Als Zhuang Rui sah, wie das volle, weiße Haar seines Lehrers vom starken Wind des Hubschrauberrotors zerzaust war, empfand er tiefen Respekt. Es war offensichtlich, dass Professor Meng unverzüglich nach Peking gekommen war, nachdem er alles organisiert hatte.

Professor Meng wirkte etwas müde. Er winkte ab und sagte zu Zhuang Rui: „Lassen Sie uns das jetzt nicht besprechen. Minister Ouyang ist auch hier. Bitte begrüßen Sie ihn zuerst …“

"Was? Mein Onkel ist hier?"

Zhuang Rui war verblüfft, als er das hörte. Er gehörte nicht zum System und hatte daher keinen Grund, seine Identität zu verbergen oder Minister Ouyang öffentlich anzusprechen. Er trat einen Schritt vor und sah zufällig, wie Ouyang Zhenwu hinter Professor Meng aus dem Hubschrauber stieg.

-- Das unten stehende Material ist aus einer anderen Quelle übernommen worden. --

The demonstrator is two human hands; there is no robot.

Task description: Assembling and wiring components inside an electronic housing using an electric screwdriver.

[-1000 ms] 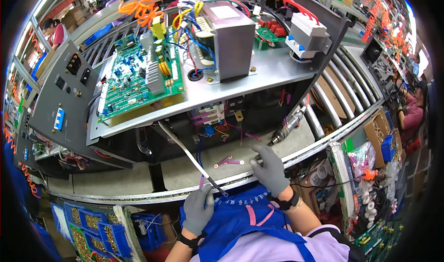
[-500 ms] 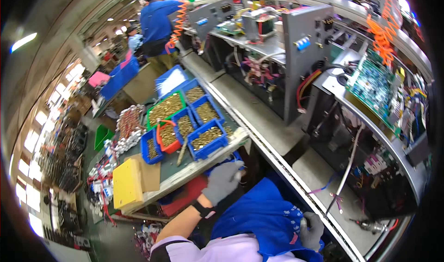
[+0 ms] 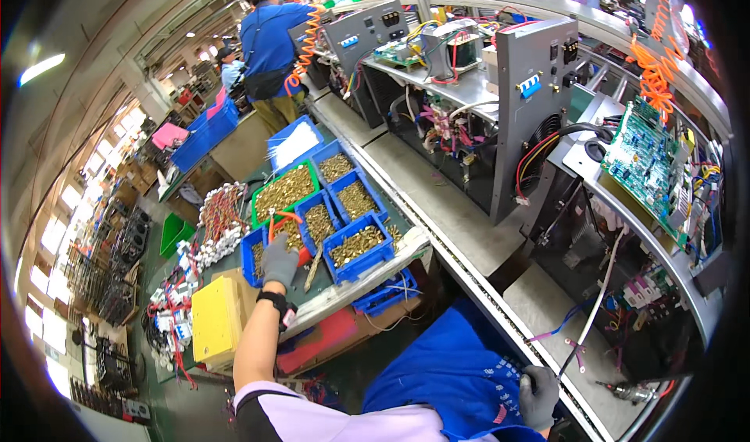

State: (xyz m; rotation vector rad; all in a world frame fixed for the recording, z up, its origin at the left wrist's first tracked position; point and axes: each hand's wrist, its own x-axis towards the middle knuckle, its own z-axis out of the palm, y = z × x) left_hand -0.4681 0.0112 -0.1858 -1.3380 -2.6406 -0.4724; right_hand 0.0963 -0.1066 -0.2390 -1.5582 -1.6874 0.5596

Zhuang Rui half Ouyang Zhenwu auf und beschwerte sich: „Onkel, was führt dich hierher? Du hast die ganze Nacht so viel durchgemacht, kannst du das verkraften?“

Unter den jüngeren Mitgliedern der Familie Ouyang pflegt Zhuang Rui das beste Verhältnis zu Ouyang Jun, während Ouyang Lei das höchste Ansehen genießt. Von den Älteren steht er seinem jüngsten Onkel am nächsten; seinem ältesten Onkel begegnet er hingegen mit Ernsthaftigkeit und Strenge.